_WORK TO BE COMPLETED_
Return the data below unchanged. Drop any pictures.

[Records from a data collection]
+ + + +

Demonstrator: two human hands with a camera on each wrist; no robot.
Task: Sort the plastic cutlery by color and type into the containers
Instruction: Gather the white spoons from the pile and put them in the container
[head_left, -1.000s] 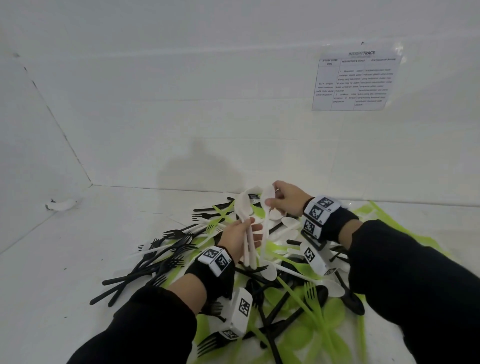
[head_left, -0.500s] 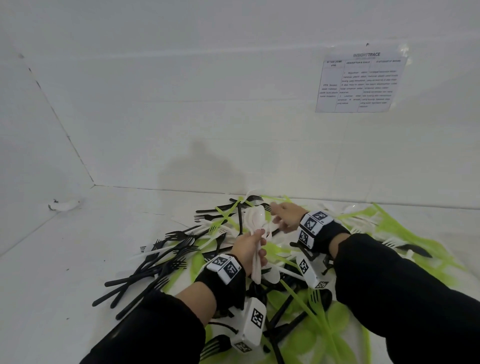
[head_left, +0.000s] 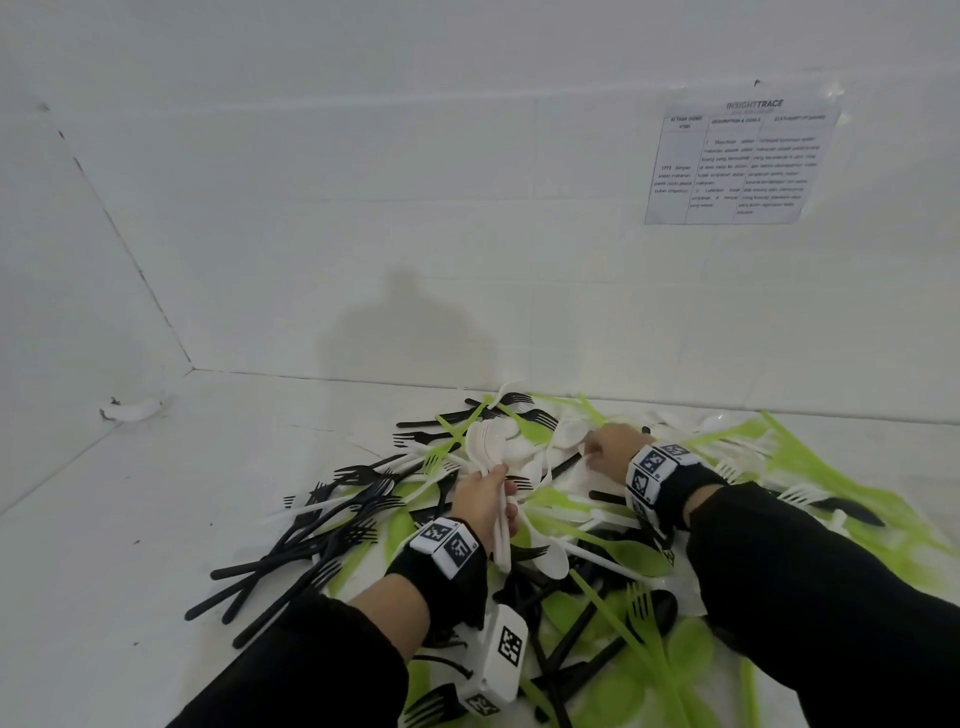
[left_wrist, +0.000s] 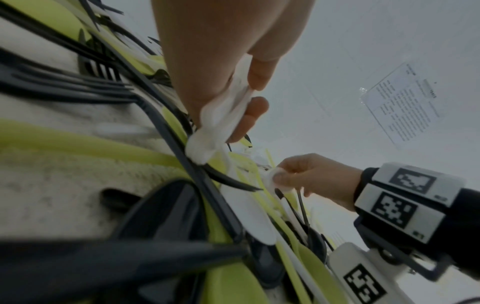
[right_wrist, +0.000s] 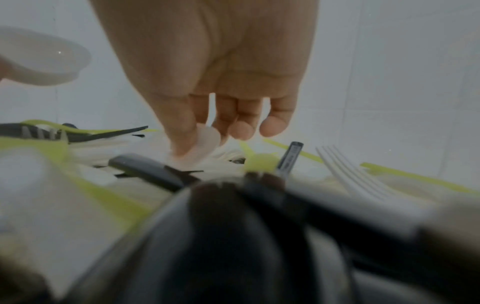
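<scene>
White spoons being gathered from a mixed pile of plastic cutlery.

A bundle of white spoons (head_left: 493, 467) stands upright in the left hand (head_left: 480, 506), whose fingers are curled round the handles; the right hand (head_left: 605, 447) pinches another white spoon (right_wrist: 205, 139) at the far side of the pile (head_left: 545, 545), thumb against forefinger, the other fingers loosely bent. Black forks (head_left: 332, 525), green forks (head_left: 644, 618) and spoons lie crossed over one another on the white worktop (head_left: 156, 519). Likely risks: the pinched spoon sits under crossed handles, so lifting may drag neighbours along; the bundle may fan out and slip as it grows. No containers are in view. Bare worktop lies to the left; walls close the far side and the left corner.
</scene>
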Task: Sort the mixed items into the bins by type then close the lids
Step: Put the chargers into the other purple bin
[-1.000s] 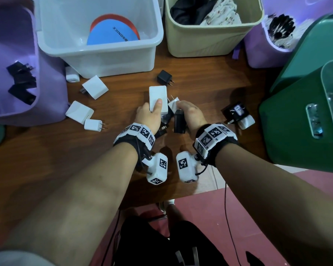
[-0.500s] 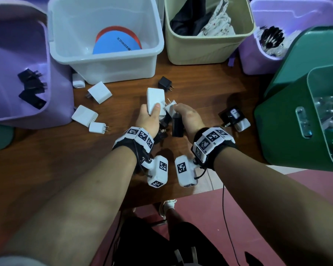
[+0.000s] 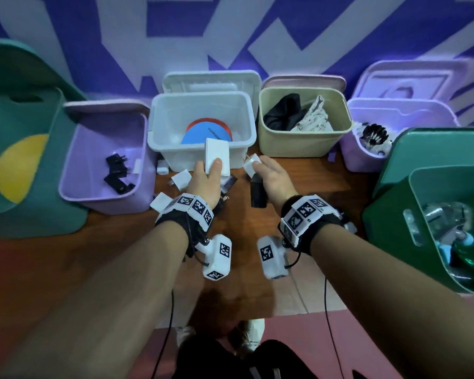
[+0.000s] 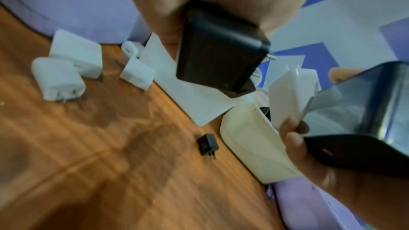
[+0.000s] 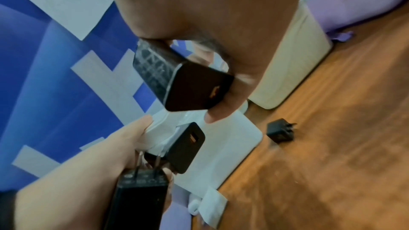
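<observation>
My left hand (image 3: 209,170) is raised above the wooden table (image 3: 307,173), thumb pressed on a flat white charger (image 3: 216,155); below it the same hand grips black chargers (image 4: 221,55), (image 5: 186,146). Beside it my right hand (image 3: 261,168) holds a small white charger (image 3: 251,164) and a black charger (image 3: 257,196) together. Both hands hover in front of the white bin (image 3: 159,138). The purple bin (image 3: 74,184) at left holds several black chargers (image 3: 117,170). Loose white chargers (image 3: 181,179), (image 3: 160,201) and one small black charger (image 4: 208,144) lie on the table.
The white bin holds blue and red discs (image 3: 207,132). A beige bin (image 3: 304,147) holds clothes, the right purple bin (image 3: 359,160) shuttlecocks, the green bin (image 3: 389,212) bottles. A teal bin (image 3: 19,209) stands far left. Lids lean behind the bins.
Both hands have risen off the table with the chargers in them and moved towards the bins. The head view has tilted up, so the wall and lids now show.
</observation>
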The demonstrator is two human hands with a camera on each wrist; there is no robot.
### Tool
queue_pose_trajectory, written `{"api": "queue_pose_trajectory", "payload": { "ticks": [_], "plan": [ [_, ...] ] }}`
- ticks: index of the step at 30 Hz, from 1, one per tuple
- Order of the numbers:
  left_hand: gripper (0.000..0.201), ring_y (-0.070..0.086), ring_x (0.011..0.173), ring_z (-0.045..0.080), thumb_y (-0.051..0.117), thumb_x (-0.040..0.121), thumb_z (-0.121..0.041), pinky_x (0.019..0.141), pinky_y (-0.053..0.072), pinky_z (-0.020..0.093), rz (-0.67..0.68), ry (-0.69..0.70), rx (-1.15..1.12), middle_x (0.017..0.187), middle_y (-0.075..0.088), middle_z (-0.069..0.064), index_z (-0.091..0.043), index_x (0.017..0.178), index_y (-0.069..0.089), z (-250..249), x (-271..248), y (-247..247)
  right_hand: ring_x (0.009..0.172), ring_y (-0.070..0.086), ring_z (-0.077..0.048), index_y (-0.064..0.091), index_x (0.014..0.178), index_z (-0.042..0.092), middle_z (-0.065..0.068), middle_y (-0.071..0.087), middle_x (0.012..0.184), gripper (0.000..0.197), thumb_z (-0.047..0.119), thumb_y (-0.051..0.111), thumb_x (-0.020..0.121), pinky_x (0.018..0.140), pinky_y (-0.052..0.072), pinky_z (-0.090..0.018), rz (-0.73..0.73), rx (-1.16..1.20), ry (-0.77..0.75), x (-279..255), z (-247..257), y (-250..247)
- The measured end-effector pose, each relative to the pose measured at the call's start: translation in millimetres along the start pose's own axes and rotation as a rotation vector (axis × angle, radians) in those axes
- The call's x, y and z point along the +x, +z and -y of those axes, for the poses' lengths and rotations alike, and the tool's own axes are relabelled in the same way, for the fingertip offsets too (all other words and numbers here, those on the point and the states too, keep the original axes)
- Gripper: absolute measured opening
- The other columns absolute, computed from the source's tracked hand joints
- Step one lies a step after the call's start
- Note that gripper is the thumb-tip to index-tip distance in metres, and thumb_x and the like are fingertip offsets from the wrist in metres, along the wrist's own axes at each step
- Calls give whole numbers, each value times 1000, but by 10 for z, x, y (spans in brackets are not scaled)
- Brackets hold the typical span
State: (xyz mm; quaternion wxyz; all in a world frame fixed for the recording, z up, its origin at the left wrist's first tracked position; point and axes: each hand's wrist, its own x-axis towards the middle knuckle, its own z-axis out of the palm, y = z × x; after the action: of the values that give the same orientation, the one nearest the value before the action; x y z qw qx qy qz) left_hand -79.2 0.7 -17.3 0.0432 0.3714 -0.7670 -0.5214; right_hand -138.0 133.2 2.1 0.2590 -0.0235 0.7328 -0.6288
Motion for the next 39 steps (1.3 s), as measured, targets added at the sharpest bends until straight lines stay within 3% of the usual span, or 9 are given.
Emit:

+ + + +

_EXPECTED OUTPUT_
Demonstrator: two human hands with a camera on each wrist; no robot.
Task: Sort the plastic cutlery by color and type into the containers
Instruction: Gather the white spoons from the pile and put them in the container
[head_left, -1.000s] 
[head_left, -0.500s] 
[head_left, +0.000s] 
[left_wrist, +0.000s] 
[right_wrist, +0.000s] 
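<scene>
White spoons being gathered from a mixed pile of plastic cutlery.

A bundle of white spoons (head_left: 493, 467) stands upright in the left hand (head_left: 480, 506), whose fingers are curled round the handles; the right hand (head_left: 605, 447) pinches another white spoon (right_wrist: 205, 139) at the far side of the pile (head_left: 545, 545), thumb against forefinger, the other fingers loosely bent. Black forks (head_left: 332, 525), green forks (head_left: 644, 618) and spoons lie crossed over one another on the white worktop (head_left: 156, 519). Likely risks: the pinched spoon sits under crossed handles, so lifting may drag neighbours along; the bundle may fan out and slip as it grows. No containers are in view. Bare worktop lies to the left; walls close the far side and the left corner.
</scene>
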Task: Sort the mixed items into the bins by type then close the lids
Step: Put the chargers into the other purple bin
[-1.000s] 
[-0.500s] 
[+0.000s] 
[+0.000s] 
[+0.000s] 
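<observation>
My left hand (image 3: 209,170) is raised above the wooden table (image 3: 307,173), thumb pressed on a flat white charger (image 3: 216,155); below it the same hand grips black chargers (image 4: 221,55), (image 5: 186,146). Beside it my right hand (image 3: 261,168) holds a small white charger (image 3: 251,164) and a black charger (image 3: 257,196) together. Both hands hover in front of the white bin (image 3: 159,138). The purple bin (image 3: 74,184) at left holds several black chargers (image 3: 117,170). Loose white chargers (image 3: 181,179), (image 3: 160,201) and one small black charger (image 4: 208,144) lie on the table.
The white bin holds blue and red discs (image 3: 207,132). A beige bin (image 3: 304,147) holds clothes, the right purple bin (image 3: 359,160) shuttlecocks, the green bin (image 3: 389,212) bottles. A teal bin (image 3: 19,209) stands far left. Lids lean behind the bins.
Both hands have risen off the table with the chargers in them and moved towards the bins. The head view has tilted up, so the wall and lids now show.
</observation>
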The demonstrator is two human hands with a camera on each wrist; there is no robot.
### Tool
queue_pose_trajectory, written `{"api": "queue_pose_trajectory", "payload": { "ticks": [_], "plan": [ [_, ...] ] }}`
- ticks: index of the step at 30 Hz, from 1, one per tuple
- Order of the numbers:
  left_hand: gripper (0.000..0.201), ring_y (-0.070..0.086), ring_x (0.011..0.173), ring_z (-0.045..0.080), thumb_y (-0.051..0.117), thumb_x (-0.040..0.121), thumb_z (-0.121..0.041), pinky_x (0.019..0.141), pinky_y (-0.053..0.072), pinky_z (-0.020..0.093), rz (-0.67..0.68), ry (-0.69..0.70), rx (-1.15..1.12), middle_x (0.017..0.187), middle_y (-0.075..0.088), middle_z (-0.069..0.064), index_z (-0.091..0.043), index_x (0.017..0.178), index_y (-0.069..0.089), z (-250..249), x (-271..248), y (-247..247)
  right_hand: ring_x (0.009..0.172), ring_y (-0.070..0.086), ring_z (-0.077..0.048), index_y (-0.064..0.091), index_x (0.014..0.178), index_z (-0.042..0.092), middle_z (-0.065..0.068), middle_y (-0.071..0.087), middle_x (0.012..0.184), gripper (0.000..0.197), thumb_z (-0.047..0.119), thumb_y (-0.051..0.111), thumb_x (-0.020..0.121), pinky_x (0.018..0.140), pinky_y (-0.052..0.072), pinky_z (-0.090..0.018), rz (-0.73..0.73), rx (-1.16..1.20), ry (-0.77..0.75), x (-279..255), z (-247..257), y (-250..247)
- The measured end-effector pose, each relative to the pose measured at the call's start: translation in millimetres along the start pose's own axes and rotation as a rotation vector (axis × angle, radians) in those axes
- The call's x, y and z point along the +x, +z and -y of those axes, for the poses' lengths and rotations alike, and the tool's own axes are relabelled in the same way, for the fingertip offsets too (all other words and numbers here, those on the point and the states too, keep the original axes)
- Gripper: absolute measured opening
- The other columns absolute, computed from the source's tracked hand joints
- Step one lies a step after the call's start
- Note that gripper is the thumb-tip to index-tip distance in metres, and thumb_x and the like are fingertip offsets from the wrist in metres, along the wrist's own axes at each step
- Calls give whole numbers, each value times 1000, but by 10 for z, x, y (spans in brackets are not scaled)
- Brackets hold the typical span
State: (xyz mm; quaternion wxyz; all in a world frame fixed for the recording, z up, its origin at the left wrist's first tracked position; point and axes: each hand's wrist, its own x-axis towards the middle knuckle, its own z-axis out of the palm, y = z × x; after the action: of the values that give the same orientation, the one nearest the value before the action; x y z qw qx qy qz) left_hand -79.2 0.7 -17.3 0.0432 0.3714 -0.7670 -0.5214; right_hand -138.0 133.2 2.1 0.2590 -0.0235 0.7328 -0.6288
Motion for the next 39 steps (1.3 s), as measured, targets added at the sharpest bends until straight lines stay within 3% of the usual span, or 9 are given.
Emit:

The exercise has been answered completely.